Потом он отвернулся от стойки и стал медленно пробираться сквозь толпу туда, где висели его шляпа и пальто. Он надел шляпу. Надел пальто. Затем, очень спокойно и небрежно, так, что вряд ли можно было что-то заподозрить, снял с вешалки один из многочисленных мокрых зонтов и вышел.
— Ты видела? — взвизгнула мама. — Видела, что он сделал?
— Тс-с-с! — прошептала я! — Он идет!
Мы пониже опустили зонт так, чтобы можно было только выглядывать из-под него.
Он вышел. Ни разу не поглядел в нашу сторону. Раскрыл над головой свой новый зонт и заспешил вниз по улице, туда, откуда пришел.
— Вот он в какие игры играет! — сказала мама.
— Чистая работа! — сказала я. — Здорово!
Мы проследовали за ним назад до той улицы, где впервые встретили его, и увидели, как он преспокойно обменивает свой новый зонт на очередной фунт. На этот раз он менялся с худощавым парнем, у которого вообще не было ни шляпы, ни пальто. Как только сделка состоялась, наш старичок побежал вниз по улице и затерялся в толпе. Но теперь он побежал в другую сторону.
— Смотри, какой хитрый! — сказала мама. — Никогда не заходит в один и тот же бар дважды!
— Так он может продолжать весь вечер, — сказала я.
— Да, — ответила мама, — конечно. Но, держу пари, он, как сумасшедший, молится на дождливые дни.
ПОПУТЧИК
У меня была новая машина. Потрясающая игрушка, „БМВ-3.3“, большая, с удлиненным кузовом и с инжектором. Она легко разгонялась до 129 миль в час. Корпус — светло-голубой, сиденья — синие, обтянуты кожей, настоящей мягкой кожей прекрасной выделки. Стекла и верхний люк — с кнопочным управлением. Радиоантенна выдвигалась, когда я включал радио, и автоматически складывалась, когда я выключал его. Мощный двигатель ворчал и неторопливо рычал на низких скоростях, но при шестидесяти милях в час рычание прекращалось, и мотор начинал мурлыкать от удовольствия.

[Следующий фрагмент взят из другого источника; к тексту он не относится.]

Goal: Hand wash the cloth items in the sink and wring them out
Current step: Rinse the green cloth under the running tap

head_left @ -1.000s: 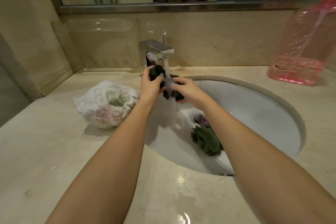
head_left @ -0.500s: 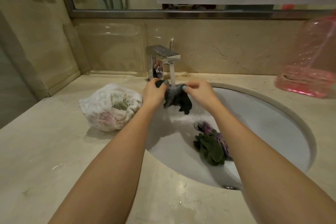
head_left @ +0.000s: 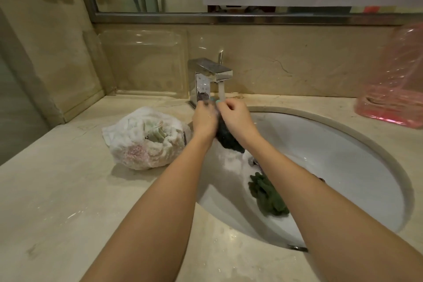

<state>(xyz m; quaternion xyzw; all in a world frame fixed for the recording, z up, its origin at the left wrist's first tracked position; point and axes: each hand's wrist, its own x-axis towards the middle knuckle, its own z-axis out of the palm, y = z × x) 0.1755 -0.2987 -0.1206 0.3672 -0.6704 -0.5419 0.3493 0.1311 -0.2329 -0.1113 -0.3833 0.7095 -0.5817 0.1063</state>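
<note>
**Rinsing the dark cloth under the tap**

We hold the dark cloth (head_left: 229,142) up in the stream from the tap (head_left: 214,73), over the back of the sink (head_left: 343,128). Our left hand (head_left: 204,119) and right hand (head_left: 237,119) sit side by side, almost touching. Each hand's fingers curl round the cloth's top edge, and its tail hangs between our wrists toward the basin. We judge this to be the wash-and-rinse step for this piece, with wringing not yet begun. Next we would bunch the cloth into a roll and twist our hands opposite ways, low over the basin so the water drops inside. A green cloth (head_left: 267,194) lies in the basin near the drain, and a white bundle (head_left: 146,137) sits on the counter (head_left: 57,190) left of the sink.
</note>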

Я ехал в Лондон один. Был прекрасный июньский денек. В полях косили сено, по обеим сторонам дороги росли лютики. Шуршали шины, я ехал со скоростью семьдесят миль в час, удобно откинувшись на сиденье, легонько придерживая пальцами руль. Впереди, на дороге, показался голосующий человек. Я притормозил рядом. Я всегда брал попутчиков. Я по собственному опыту знал, каково это — стоять на обочине загородного шоссе и смотреть на мчащиеся мимо машины. И я терпеть не мог водителей, которые делали вид, что не замечают, меня, особенно водителей больших машин, где много места оставалось незанятым, Роскошные авто редко останавливаются. Подвозят обычно маленькие машины, старые и обшарпанные, которые уже битком набиты детьми, а водитель говорит: думаю, еще одного мы как-нибудь втиснем.